Verifying#
This section describes the tools to verify system health.
Compute Tray Verification#
This section describes how to verify the health of each compute tray.
IMEX#
Verify that the system created the default IMEX Channel 0 on each compute node.
IMEX requires channel 0 for multinode workloads.
$ ll /dev/nvidia-caps-imex-channels/
total 0
drwxr-xr-x 2 root root 80 Feb 13 19:46 ./
drwxr-xr-x 21 root root 4640 Feb 14 11:43 ../
crw-rw-rw- 1 root root 234, 0 Feb 13 19:46 channel0
Read the IMEX Channels documentation for more information.
Linux Kernel#
Ensure the Linux kernel is at least 6.5.0-1024-nvidia-64k
.
Use uname -r
to view the current kernel version.
Tip
If you run your own kernel, ensure that the kernel version complies with the Grace patches published in the NVIDIA Grace Platform Support Software Patches and Configurations guide.
GPU Driver#
Verify that the system loaded the GPU driver correctly and all GPUs appear on each compute node.
Use the command nvidia-smi
to view the status of the GPUs on a compute tray.

Figure 3 Example nvidia-smi output with four GPUs.#
Verify that each compute tray displays the platform information correctly.
View the GPU platform details with the command:
nvidia-smi -q | grep Platform -A 6
Figure 4 shows four GPUs connected to the NVLink network.

Figure 4 Example nvidia-smi -q output.#
Verify the GPUs successfully registered to the NVLink fabric with the command
nvidia-smi -q | grep 'Fabric' -A 4`
Figure 5 shows an example output with the expected state of Completed
and status of Success
.

Figure 5 NVIDIA Fabric shows “Completed” and “Success”#
NVLink Status#
To ensure that the NVLink interfaces are operational and have the correct bandwidth, run the following command on each compute node:
nvidia-smi nvlink --status
Figure 6 is sample output 18 links active to the nine switch trays. Each link shows the expected 50 GB/s bandwidth.
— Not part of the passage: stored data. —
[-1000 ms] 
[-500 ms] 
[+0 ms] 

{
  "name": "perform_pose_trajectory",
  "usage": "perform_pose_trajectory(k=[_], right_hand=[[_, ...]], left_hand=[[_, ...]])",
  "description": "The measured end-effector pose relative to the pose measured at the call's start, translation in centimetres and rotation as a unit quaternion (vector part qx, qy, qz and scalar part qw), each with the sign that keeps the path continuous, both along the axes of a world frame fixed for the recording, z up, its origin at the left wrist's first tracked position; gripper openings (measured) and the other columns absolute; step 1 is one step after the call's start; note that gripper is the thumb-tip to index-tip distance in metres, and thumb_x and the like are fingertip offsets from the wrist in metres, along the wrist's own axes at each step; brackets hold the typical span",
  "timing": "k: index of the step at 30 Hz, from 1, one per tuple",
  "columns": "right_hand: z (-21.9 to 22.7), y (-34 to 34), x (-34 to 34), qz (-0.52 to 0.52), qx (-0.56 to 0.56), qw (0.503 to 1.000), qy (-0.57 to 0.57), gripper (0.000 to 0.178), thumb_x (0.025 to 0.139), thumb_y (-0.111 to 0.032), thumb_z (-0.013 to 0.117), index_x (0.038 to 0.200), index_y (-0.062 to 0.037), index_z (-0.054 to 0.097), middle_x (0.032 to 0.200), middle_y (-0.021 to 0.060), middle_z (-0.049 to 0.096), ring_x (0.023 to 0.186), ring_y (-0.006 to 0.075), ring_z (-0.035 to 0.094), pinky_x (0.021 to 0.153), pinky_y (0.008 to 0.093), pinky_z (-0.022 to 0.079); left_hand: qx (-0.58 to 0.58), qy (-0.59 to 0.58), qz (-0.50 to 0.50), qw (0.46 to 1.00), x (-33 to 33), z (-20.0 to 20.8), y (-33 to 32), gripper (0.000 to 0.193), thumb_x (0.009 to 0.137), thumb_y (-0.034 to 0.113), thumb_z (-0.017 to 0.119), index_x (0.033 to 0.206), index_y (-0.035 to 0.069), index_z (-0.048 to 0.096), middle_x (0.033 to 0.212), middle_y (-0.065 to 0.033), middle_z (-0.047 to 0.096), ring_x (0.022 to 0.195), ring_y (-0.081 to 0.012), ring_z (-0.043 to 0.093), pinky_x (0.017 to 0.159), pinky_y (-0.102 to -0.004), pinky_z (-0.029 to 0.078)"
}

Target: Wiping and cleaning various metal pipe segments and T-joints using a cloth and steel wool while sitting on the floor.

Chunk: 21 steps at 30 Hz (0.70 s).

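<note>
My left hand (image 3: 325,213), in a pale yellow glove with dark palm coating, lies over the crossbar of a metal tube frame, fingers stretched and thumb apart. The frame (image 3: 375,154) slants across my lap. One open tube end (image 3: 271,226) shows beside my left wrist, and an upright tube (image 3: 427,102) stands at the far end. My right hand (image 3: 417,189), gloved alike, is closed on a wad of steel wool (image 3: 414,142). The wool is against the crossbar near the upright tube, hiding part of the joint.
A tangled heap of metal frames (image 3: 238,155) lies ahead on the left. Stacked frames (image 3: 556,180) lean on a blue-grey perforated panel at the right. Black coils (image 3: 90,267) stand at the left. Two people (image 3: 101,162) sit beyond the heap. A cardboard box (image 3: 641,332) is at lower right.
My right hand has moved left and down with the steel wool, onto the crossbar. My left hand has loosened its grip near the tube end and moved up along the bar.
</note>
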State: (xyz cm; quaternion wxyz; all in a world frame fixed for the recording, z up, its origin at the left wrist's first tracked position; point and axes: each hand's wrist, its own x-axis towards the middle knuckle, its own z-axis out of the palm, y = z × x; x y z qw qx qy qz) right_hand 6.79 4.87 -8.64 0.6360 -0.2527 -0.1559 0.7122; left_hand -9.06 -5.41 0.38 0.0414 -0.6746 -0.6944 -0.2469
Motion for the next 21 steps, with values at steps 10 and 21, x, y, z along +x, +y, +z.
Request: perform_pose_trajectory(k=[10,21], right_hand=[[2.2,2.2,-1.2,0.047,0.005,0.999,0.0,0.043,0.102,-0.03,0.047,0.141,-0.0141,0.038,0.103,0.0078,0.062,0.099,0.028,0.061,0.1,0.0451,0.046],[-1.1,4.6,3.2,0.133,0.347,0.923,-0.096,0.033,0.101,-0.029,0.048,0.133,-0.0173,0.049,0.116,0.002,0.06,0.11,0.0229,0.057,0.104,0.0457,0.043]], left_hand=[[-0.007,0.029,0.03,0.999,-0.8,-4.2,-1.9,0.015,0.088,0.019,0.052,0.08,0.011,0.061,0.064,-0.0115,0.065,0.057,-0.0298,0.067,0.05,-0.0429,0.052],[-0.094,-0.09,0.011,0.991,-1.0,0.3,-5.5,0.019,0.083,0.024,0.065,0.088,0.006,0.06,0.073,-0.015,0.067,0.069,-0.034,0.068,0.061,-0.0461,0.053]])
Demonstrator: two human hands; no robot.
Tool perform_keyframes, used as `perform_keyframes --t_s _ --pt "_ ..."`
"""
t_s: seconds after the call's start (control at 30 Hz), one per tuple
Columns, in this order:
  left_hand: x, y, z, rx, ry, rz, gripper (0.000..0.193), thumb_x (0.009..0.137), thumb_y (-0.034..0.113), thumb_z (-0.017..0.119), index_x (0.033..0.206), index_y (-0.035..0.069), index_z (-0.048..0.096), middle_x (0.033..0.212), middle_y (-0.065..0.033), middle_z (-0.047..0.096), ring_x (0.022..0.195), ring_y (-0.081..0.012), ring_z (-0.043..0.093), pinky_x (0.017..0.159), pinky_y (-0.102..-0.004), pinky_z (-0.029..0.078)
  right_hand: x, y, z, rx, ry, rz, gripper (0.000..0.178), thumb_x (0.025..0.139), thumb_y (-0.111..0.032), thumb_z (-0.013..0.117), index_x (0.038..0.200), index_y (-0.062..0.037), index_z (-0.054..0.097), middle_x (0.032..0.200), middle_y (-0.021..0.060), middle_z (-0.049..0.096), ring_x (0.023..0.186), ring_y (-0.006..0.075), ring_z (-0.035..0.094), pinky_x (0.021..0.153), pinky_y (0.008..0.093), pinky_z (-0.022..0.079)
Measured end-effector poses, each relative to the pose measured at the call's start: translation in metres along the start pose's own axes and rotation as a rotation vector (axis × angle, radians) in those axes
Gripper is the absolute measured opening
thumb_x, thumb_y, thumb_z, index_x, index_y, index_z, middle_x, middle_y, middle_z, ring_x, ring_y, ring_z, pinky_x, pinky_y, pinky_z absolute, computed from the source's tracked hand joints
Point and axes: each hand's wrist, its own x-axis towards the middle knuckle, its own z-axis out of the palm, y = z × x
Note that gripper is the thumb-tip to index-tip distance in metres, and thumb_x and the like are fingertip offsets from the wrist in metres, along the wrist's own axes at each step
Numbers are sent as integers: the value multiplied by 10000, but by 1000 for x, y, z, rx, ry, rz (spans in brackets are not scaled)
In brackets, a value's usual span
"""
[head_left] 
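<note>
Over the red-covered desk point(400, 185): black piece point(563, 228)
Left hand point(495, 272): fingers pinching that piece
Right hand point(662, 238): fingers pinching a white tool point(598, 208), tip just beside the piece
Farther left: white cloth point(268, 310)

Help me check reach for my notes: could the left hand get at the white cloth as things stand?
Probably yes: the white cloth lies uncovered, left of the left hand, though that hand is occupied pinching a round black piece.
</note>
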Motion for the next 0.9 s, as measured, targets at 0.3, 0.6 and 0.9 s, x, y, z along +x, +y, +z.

Figure 6 NVLinks between each GPU and the NVLink switches each at 50 GB/s#
If any of the links are <inactive>
, the GPU driver can’t interact with other GPUs.
Important
All NVLinks must be up and reporting 50 GB/s bandwidth.
Links can be down because an switch tray is offline, problems with the physical link connections to that switch tray, high bit error rates on that link or the GPU driver isn’t running.
Topology Status#
Verify the local GPU topology with the command:
nvidia-smi topo -p2p n
Verify that all GPUs on the tray show OK
.

Figure 7 All GPU to GPU links are OK#
If a GPU isn’t OK
, reset the specific GPU:
nvidia-smi -r -i <GPU_INDEX>
or reset all GPUs with:
nvidia-smi -r
NVIDIA Persistenced Service Status#
Verify each compute node has the nvidia-persistenced
service running.
On every compute node run:
systemctl status nvidia-persistenced

Figure 8 NVIDIA Persistenced service status#
NVIDIA IMEX Service Status#
Verify each compute node has the nvidia-imex
service running.
On every compute node run:
systemctl status nvidia-imex

Figure 9 NVIDIA IMEX service status#
Also confirm every compute node runs the same version of the IMEX daemon.
$ /usr/bin/nvidia-imex --version
IMEX version is: 565.46
IMEX Domain Status#
Use the IMEX control tool to get the full status of the IMEX domain.
nvidia-imex-ctl -N
Figure 10 is an example of a working IMEX domain.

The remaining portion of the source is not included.